YOUR TASK: Only the lines of the listing below that run from the line with "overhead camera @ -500" through the line with "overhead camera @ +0" are to be set down, word for word. Pictures stay out.

DATA EXTRACT:

┌──

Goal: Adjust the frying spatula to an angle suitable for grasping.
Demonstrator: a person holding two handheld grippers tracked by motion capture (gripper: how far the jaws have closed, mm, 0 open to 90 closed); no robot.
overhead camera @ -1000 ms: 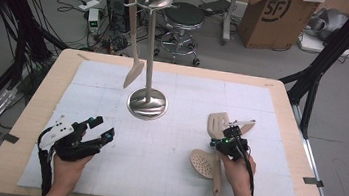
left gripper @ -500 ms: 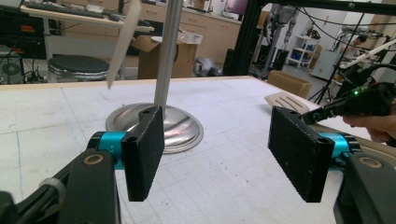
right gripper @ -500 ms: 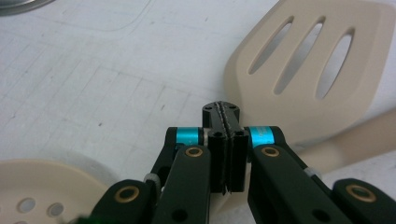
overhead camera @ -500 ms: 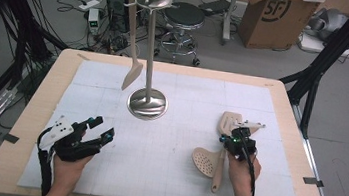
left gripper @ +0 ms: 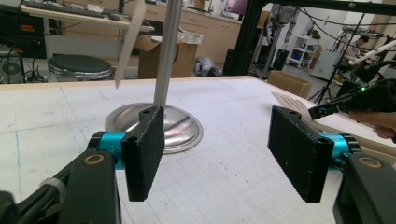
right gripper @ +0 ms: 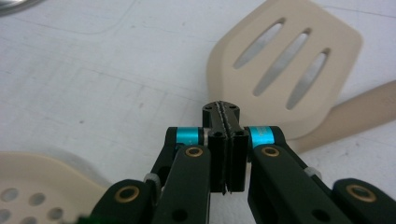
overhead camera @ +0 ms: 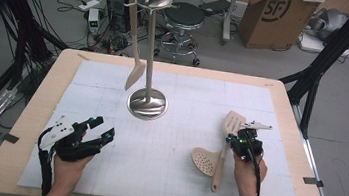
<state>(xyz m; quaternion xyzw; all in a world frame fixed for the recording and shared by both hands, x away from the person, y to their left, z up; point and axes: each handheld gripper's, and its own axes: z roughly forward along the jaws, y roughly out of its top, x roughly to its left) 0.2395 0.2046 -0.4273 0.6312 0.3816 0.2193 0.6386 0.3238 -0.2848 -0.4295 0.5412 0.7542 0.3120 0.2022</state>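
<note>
- Table [overhead camera: 33, 126]: light wood top, covered with a white gridded mat [overhead camera: 177, 143].
- Utensil stand [overhead camera: 152, 50]: metal pole on a round polished base, standing at the mat's far centre-left; hooks and a ball cap at the top. From the left gripper view the base [left gripper: 182, 126] lies just beyond the jaws.
- Hanging utensil [overhead camera: 136, 48]: cream, long-handled, hooked at the stand's top, blade down, clear of the mat.
- Slotted spatula [overhead camera: 233, 124]: cream, three slots, lying flat on the mat at right, head toward the far side. In the right gripper view its head [right gripper: 299, 60] lies just past the jaw tips; the tips sit at its near edge, contact uncertain.
- Perforated spoon [overhead camera: 203, 161]: cream, round holes, flat on the mat just left of the spatula's handle; its bowl [right gripper: 42, 186] shows at that view's lower left.
- Another cream handle [right gripper: 359, 112]: runs out from under the spatula's head at right.
- Left gripper [overhead camera: 100, 131]: held low over the mat's near left, pointing toward the stand; jaws spread wide, nothing between them [left gripper: 217, 149].
- Right gripper [overhead camera: 238, 138]: held at the mat's near right over the spatula; jaws pressed together [right gripper: 225, 116], nothing visible between them.
</note>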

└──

FINISHED EXERCISE:
overhead camera @ -500 ms: 
left gripper @ +0 ms: 
right gripper @ +0 ms: 
overhead camera @ +0 ms: 

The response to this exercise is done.